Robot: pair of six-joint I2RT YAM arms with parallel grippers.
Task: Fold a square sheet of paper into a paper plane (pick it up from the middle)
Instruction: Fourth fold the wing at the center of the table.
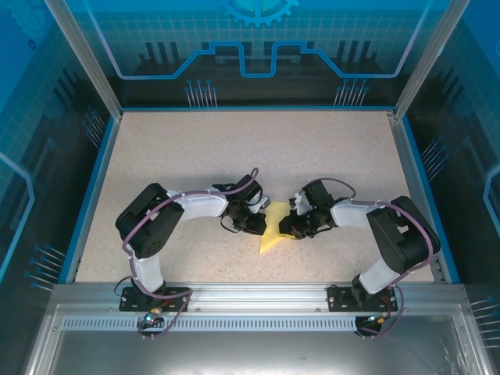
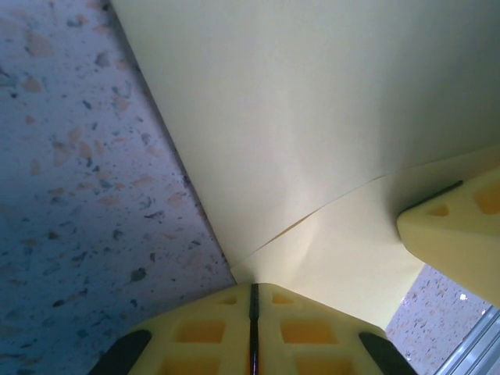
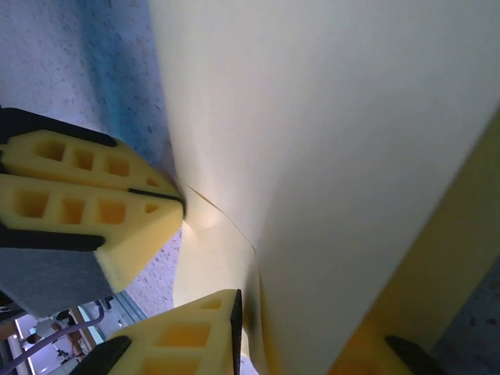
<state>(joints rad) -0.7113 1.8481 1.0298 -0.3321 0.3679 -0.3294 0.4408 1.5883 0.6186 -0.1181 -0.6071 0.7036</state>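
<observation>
Paper work at mid-surface: my two arms meet over a pale-yellow sheet [image 1: 271, 238] on the speckled beige surface [image 1: 195, 156], inside a blue-walled enclosure whose back panel carries a printed gear emblem [image 1: 259, 9] and circuit-style line art. Seen from above, the sheet lies near the front edge, between the two arms. One pointed corner aims toward my bases and the rest is tucked under my wrists. My left tool [image 1: 259, 222] reaches in from the left and my right tool [image 1: 291, 226] from the right, the two tips close together over the paper. From the left wrist, my left tool [image 2: 251, 287] has its yellow fingers pressed fully together, seam to seam, pinching a corner of the sheet [image 2: 312, 117] where a curved crease runs off to the right. One finger [image 2: 457, 234] of my right tool sits on the same paper at the right edge of that view, with the surface [image 2: 78, 195] beneath. From the right wrist, the sheet [image 3: 328, 141] rises steeply between the fingers of my right tool [image 3: 301, 320], which are drawn in against either side of it. My left tool [image 3: 176, 201], clamped tight, grips the paper's edge just beside them.
</observation>
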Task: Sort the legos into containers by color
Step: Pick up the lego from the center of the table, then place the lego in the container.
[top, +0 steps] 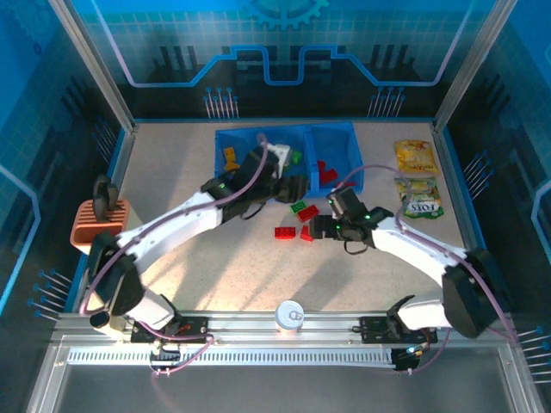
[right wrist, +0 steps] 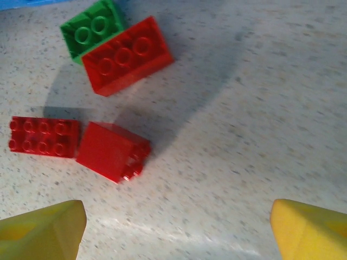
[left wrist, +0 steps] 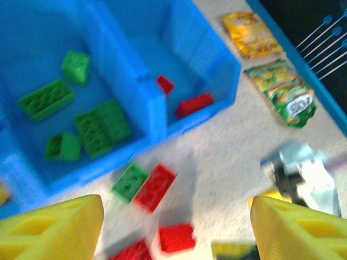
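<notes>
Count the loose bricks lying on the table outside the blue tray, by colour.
Red bricks: 3
Green bricks: 1
Total: 4

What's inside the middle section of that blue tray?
Green bricks, at least four, lie in the middle compartment. From above, the left gripper and its wrist hang over it and cover much of its floor.
</notes>
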`<state>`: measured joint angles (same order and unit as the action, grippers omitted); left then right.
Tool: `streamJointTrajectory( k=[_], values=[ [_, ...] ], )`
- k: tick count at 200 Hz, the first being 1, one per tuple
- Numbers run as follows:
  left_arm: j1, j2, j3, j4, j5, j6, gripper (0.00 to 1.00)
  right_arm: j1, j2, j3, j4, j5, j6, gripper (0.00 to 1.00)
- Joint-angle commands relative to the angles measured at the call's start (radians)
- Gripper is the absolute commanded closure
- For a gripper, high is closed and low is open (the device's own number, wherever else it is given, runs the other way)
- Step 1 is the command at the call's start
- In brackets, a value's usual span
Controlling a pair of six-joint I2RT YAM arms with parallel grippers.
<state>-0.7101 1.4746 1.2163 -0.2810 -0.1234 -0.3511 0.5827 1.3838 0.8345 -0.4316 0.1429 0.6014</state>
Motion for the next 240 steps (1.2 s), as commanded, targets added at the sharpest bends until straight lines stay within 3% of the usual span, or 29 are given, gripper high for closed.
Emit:
streamJointTrajectory(
  k=[1,51,88,117,137,177,205,240],
  values=[
    [-0.004,-0.111,-0.187,0.023,-0.079,-0.052,0.27,0.049,0.110,0.088,-0.001,0.023,0.000,0.12],
    [-0.006,-0.448,-0.495,-0.090,-0.152,-0.128,0.27,0.102,0.337,0.198,-0.016,0.072,0.070,0.23],
    [-0.006,-0.630,-0.617,-0.169,-0.177,-0.178,0.27,0.137,0.391,0.242,-0.059,0.121,0.095,0.57],
    [-0.007,-0.687,-0.674,-0.181,-0.163,-0.216,0.27,0.150,0.334,0.259,-0.108,0.167,0.097,0.74],
    [-0.007,-0.695,-0.682,-0.190,-0.155,-0.221,0.28,0.126,0.255,0.281,-0.161,0.227,0.073,0.74],
    [-0.032,-0.701,-0.688,-0.206,-0.147,-0.220,0.28,-0.082,0.204,0.403,-0.197,0.203,-0.052,0.72],
    [-0.082,-0.708,-0.710,-0.209,-0.162,-0.253,0.29,-0.201,0.344,0.572,-0.211,0.118,-0.110,0.68],
    [-0.163,-0.710,-0.712,-0.217,-0.185,-0.306,0.29,-0.237,0.573,0.819,-0.295,0.127,-0.149,0.63]
  ],
)
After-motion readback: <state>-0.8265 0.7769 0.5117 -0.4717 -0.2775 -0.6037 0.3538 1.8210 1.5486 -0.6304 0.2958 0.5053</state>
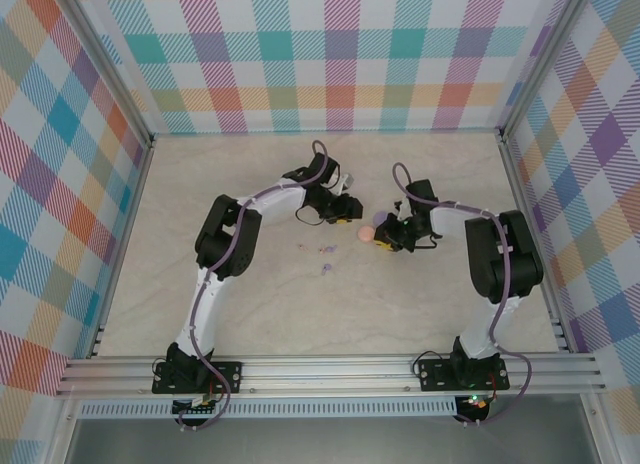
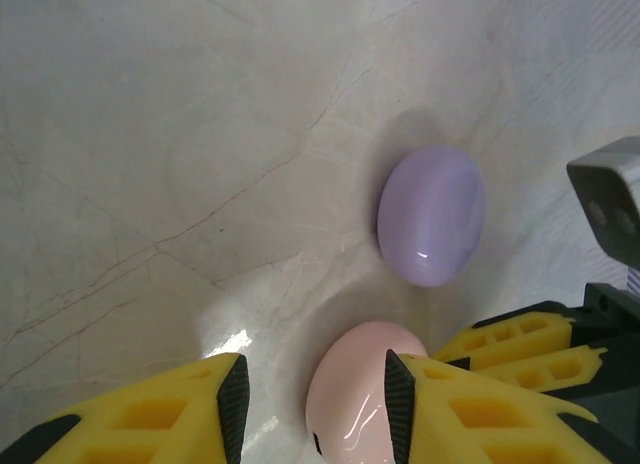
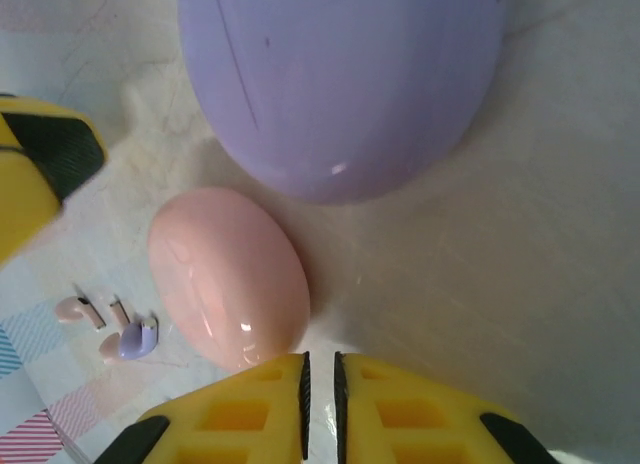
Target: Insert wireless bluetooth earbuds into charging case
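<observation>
White-and-black arms with purple cables and yellow, black-padded jaws.

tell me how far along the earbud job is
Done: nothing yet. The purple case and pink case both look closed. In hand: nothing. The left gripper is open beside the pink case, and the right gripper is shut and empty. Left: the earbuds lie loose on the table.

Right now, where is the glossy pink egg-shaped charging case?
In the top view the pink case lies mid-table, slightly right of centre, just beside the glossy lilac oval case, with the tiny loose earbuds to its left.
</observation>
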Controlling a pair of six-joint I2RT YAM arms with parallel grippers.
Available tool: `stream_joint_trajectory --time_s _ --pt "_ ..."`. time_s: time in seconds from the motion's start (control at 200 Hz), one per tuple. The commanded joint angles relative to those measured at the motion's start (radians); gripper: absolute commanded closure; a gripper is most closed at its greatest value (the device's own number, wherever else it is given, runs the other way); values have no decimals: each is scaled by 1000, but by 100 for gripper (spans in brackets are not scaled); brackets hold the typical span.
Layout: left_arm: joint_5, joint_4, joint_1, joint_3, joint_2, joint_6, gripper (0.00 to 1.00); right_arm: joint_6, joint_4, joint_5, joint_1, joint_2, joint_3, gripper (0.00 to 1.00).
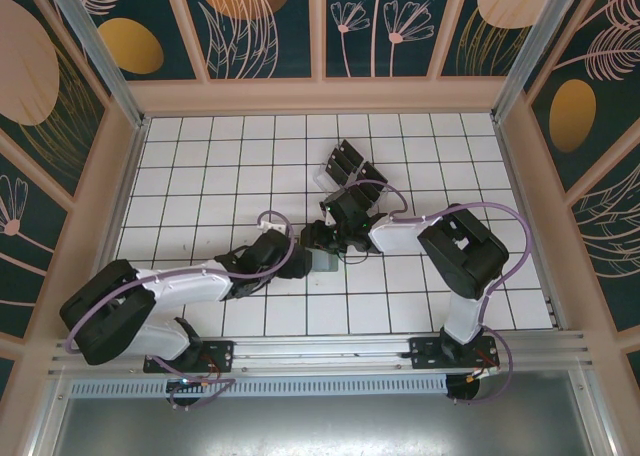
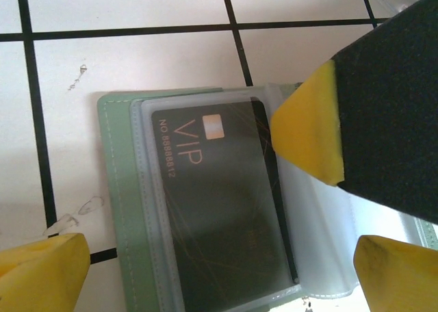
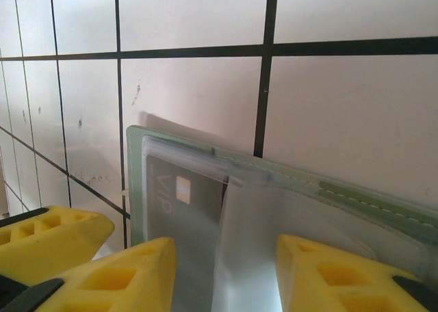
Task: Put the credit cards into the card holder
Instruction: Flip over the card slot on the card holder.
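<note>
While the card holder [image 1: 325,264] is lying open near the middle of the white tiled surface [image 1: 200,156], slightly toward its near edge, it is being shown as a soft grey-green rectangle [image 2: 123,209] with a stitched border and a clear, glossy plastic pocket. One credit card [image 2: 219,216], flat, black and round-cornered, with pale "VIP" lettering and a small pale chip, is being seen within that pocket's outline. Whether it is fully seated cannot be told, since its lower end is being cut off by the frame.

The left arm is being stretched low from the near left corner. The left gripper [image 2: 222,257] is being held released above the holder, its yellow fingers spread wide to either side and nothing grasped.

The right arm is being folded in from the near right corner, elbow raised. The right gripper [image 3: 222,264] is being kept partly spread, with one yellow wedge-shaped fingertip [image 2: 308,131] being pressed at the card's edge. No clamp on anything can be made out.

Toward the far edge, a clear rack [image 1: 345,163] with further dark cards is being shown too small for detail.
</note>
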Motion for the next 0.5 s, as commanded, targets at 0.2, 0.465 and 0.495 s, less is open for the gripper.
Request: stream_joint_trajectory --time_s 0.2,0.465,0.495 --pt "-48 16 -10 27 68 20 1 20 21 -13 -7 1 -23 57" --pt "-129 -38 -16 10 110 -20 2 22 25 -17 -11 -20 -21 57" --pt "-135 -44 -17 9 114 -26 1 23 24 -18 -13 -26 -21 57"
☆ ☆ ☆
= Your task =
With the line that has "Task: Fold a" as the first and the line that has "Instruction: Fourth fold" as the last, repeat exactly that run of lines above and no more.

= Answer space =
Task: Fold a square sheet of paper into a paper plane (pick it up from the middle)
Instruction: Fourth fold the wing at the center of the table.

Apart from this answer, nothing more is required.